Hoje dei um abraço em Roberto Drummond. Um abraço tímido, é verdade, mas ainda assim um abraço.
A silhueta insinuava movimento, mas ele estava em pé, parado, na pracinha em frente ao café onde nos encontrávamos sempre que eu vinha a BH.
Olhei para o rosto de bronze e me recordei muitíssimo bem: era assim que Roberto passeava todas as tardes pelas ruas da Savassi: ligeiro, passo cadenciado, quase um trote.
Para onde estará indo Roberto Drummond? – penso eu parado à sua frente, sem me importar com a cara incrédula dos transeuntes, pouco afeitos a abraços afetuosos entre dois homens.
Coloco a mão sobre seu ombro e ele nada diz.
Estará Roberto indo pra casa onde o aguardam esposa e filha?
Ou estará indo para a livraria da Travessa, onde passava quase todos os dias para um papo com leitores e, não raro, autografar livros.
Algum amigo o aguarda em um bar da Cristóvão Colombo?
Alguma musa o esperará fumando um cigarro de piteira?
Assistir a um treino de seu querido Atlético Mineiro, certamente, não deve ser sua intenção. Roberto desprezava tigres de papel.
O grande cronista de todos os atleticanos não deve andar muito feliz com a campanha do Galo, mas sei que torcerá, por toda a eternidade, contra o vento. Isto, mesmo quando a camisa alvinegra já não estiver mais pendurada no varal.
Pode ser que Roberto esteja indo ao Mercado Central.
Certamente pediria uma limonada de limão capeta antes do primeiro gole de cerveja.
No mercado ele encontrará tipos mineiríssimos, personagens que comporão, em algum momento, uma nova história de sua lavra.
Cumprimentará a todos com a cortesia de sempre. Estudará seus movimentos.
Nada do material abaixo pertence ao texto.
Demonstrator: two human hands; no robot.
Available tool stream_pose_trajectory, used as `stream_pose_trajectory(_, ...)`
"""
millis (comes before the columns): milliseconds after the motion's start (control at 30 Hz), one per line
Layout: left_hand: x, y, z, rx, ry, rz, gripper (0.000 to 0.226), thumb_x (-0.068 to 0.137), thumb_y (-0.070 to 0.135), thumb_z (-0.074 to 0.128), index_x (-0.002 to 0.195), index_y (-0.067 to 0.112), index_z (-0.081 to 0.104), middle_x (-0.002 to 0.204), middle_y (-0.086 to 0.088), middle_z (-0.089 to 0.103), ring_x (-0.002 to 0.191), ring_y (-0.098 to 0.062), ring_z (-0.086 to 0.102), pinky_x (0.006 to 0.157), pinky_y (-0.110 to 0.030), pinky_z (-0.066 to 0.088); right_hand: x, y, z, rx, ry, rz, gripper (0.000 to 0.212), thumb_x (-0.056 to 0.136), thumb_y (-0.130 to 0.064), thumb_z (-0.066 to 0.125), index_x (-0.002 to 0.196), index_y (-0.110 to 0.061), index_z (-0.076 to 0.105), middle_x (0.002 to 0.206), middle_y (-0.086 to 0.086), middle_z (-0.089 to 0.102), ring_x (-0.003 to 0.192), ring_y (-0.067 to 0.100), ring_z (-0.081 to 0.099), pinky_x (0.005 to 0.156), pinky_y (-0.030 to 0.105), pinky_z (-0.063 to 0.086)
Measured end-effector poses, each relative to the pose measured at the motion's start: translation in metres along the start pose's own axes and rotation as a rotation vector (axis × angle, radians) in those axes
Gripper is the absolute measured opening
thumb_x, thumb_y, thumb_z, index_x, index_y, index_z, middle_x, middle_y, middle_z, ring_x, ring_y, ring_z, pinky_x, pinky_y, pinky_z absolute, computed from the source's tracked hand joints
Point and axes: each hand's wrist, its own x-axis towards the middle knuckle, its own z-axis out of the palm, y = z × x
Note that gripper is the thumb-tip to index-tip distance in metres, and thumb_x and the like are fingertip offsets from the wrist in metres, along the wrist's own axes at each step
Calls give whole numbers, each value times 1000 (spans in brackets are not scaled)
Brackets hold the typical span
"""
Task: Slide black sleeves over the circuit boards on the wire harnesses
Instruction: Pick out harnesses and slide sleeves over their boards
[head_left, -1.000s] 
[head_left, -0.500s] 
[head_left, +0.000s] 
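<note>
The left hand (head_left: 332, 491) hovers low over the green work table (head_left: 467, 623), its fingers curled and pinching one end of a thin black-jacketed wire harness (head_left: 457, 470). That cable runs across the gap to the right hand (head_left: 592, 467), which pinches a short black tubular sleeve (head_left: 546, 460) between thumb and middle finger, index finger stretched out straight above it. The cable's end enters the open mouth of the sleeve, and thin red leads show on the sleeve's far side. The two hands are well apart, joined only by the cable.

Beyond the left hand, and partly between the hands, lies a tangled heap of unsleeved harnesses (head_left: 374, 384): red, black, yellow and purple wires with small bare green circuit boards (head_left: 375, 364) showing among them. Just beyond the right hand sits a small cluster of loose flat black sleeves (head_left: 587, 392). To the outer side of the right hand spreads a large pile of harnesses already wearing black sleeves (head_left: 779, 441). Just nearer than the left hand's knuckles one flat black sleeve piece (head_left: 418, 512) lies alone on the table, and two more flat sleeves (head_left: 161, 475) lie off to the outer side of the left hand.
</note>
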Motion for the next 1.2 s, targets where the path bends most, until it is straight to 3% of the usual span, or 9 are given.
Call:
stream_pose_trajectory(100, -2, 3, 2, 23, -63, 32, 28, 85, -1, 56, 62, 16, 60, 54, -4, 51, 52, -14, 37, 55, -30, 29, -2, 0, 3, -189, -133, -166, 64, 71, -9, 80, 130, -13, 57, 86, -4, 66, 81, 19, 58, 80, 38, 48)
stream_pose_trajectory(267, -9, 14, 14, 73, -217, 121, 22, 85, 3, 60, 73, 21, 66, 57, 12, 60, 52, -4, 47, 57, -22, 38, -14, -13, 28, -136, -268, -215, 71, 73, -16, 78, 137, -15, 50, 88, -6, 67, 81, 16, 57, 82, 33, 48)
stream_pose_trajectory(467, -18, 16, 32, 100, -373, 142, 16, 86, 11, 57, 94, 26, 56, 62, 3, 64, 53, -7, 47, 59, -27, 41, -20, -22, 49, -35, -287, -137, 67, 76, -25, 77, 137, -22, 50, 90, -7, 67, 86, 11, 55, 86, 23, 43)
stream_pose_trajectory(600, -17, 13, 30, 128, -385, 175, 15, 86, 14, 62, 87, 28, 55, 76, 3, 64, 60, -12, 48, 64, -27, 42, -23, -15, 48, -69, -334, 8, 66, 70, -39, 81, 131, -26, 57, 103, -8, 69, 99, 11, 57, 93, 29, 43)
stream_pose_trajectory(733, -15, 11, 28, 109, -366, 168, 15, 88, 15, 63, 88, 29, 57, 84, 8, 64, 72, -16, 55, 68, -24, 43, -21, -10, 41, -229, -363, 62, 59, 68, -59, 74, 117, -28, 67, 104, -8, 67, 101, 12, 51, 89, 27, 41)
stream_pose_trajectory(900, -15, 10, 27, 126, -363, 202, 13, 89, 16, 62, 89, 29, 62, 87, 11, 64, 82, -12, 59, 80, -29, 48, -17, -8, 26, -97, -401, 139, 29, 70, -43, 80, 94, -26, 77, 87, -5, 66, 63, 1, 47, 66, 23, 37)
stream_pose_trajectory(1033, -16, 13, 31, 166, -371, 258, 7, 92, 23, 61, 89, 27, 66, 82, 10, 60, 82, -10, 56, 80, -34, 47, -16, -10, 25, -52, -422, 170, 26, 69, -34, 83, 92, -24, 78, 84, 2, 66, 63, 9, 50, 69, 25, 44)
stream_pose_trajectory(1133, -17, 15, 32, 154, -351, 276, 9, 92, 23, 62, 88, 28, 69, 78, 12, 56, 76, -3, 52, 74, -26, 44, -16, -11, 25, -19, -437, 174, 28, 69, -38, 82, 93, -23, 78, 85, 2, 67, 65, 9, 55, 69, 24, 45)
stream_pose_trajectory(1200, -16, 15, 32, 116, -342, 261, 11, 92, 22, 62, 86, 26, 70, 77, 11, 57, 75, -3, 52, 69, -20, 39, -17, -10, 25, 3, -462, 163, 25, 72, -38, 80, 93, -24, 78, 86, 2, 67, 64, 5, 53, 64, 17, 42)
Roubará pedaços inteiros de suas almas.
Irá ele escrever uma crônica de costumes?
Estará envolvido com as escrevinhações de algum novo romance?
Será que Hilda Furacão o aguarda para alguma inconfidência sobre Frei Malthus?
Ou estará indo para o apartamento secreto, onde o espera para confidências um certo DJ, recém chegado de Paris?
Será que o encontrarão o poeta Pablo Tierra e a implacável fofoqueira Tia Marocas, figuras constantes em suas histórias?
Será que em seu ouvido canta uma cotovia, aquela mesma cotovia que costumava lhe dar conselhos quando descia a Rua Rio Grande do Norte?
Entrará num táxi?
Viajará num trem?
De avião, certamente ele não irá, seja lá qual for o seu destino.
Roberto tinha aerofobia. E não sabia dirigir automóvel.
Certa vez ganhou um prêmio literário e deveria recebê-lo em Curitiba. Fez as contas, constatou que o dinheiro da premiação seria suficiente para pagar um táxi BH-Curitiba. Ida e volta.
E foi exatamente o que fez.
Foi, recebeu o prêmio, pagou o táxi, e se aquietou à sombra da Serra do Curral.
Mas hoje Roberto Drummond não tem nenhuma premiação para receber. No entanto, ele parece apressado, como sempre pareceu estar.
Pressa, para que? – pergunto eu.
Novo silêncio.
Converso com ele uma vez mais, mas ele não responde.
Diante de sua estátua nesta pracinha da Savassi, sou apenas um amigo saudoso.
E ele, lá de cima, deve estar, certamente, rindo muito de mim.

6 comments:

Paulo Jorge Dumaresq said...

Primor de crônica, Roberto.
Saboreei cada palavra, cada frase, cada período.
Drummond, o Roberto, foi/é um dos grandes dessa Minas abissal.
Você também joga no meu time de mineiros bons de prosa.
Ah, obrigado por citar o meu Rio Grande do Norte.
A cotovia que canta nas Gerais também dá conselhos nessa plaga papa-jerimum.
Abraços duplicados.
Inté.

Primeira Pessoa said...

paulo poeta,
roberto drummond viveu durante décadas num apartamento da rua rio grande do norte, lá em BH.
e, sim, roberto tinha a estranha mania de prosear com uma cotovia que ele jurava que lhe dava conselhos. rs
ele foi uma espécie de mentor pra mim. foi amigo, conselheiro, parceiro de mesa de bar e quimeras.
acompanhei a fazeção de seus derradeiros trabalhos em livro e ganhei, de presente, uma dedicatória em hilda furacão.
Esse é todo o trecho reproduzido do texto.